### WORK INSTRUCTIONS
Output the data below line for line, exactly, up to and including the line where "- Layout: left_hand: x" appears.

### AVAILABLE DATA
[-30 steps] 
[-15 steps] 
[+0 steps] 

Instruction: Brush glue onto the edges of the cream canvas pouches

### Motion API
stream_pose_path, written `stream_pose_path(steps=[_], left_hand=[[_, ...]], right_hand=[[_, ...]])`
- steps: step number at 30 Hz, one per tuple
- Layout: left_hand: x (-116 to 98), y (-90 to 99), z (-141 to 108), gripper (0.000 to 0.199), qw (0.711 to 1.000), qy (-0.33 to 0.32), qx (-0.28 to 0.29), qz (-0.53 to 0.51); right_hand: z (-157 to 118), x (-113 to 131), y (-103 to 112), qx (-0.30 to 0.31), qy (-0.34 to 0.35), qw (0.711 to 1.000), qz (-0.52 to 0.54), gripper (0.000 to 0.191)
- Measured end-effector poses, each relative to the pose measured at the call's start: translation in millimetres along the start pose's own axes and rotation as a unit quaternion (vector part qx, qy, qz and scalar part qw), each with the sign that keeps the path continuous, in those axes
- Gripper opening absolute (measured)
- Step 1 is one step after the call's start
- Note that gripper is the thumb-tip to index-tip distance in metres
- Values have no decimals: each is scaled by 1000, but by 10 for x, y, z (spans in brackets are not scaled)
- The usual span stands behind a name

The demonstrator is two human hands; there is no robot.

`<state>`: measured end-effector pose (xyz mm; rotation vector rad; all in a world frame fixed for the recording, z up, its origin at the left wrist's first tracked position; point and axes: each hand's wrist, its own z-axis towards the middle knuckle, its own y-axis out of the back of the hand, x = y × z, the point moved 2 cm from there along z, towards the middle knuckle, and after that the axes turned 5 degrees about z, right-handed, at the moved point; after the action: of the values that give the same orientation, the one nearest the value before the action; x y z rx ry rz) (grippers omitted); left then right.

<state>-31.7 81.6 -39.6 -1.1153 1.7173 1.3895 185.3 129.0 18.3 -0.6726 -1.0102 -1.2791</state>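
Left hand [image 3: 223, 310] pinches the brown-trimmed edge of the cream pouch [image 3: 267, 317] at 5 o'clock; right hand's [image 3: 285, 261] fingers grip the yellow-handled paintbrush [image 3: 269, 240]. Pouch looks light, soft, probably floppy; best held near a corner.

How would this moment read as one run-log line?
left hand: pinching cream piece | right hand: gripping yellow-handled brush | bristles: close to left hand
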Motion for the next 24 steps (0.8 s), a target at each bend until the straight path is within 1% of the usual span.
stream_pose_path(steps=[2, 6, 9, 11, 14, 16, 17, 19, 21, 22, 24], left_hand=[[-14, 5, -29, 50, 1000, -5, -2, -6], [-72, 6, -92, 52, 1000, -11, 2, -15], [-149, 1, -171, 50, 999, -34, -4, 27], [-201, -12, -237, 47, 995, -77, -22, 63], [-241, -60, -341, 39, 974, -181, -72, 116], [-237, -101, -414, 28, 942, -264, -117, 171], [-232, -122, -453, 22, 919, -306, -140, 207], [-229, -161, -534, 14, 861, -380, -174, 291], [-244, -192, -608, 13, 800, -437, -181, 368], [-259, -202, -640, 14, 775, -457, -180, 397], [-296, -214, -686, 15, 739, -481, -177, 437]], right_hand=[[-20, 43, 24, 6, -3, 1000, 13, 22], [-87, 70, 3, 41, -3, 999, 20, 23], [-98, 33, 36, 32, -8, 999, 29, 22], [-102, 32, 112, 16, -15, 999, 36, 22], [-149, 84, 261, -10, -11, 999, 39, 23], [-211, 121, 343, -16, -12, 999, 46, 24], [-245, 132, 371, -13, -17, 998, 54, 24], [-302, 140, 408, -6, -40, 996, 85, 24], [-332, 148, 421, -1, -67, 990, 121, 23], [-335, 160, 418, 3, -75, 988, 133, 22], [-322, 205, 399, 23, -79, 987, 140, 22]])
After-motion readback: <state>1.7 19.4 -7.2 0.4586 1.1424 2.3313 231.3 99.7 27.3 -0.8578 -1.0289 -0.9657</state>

### YOUR SOLUTION
[-30 steps] 
[-15 steps] 
[+0 steps] 

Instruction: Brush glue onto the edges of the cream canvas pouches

### Motion API
stream_pose_path, written `stream_pose_path(steps=[_], left_hand=[[_, ...]], right_hand=[[_, ...]])`
- steps: step number at 30 Hz, one per tuple
- Layout: left_hand: x (-116 to 98), y (-90 to 99), z (-141 to 108), gripper (0.000 to 0.199), qw (0.711 to 1.000), qy (-0.33 to 0.32), qx (-0.28 to 0.29), qz (-0.53 to 0.51); right_hand: z (-157 to 118), x (-113 to 131), y (-103 to 112), qx (-0.30 to 0.31), qy (-0.34 to 0.35), qw (0.711 to 1.000), qz (-0.52 to 0.54), gripper (0.000 to 0.191)

Reply complete, and nothing else is required.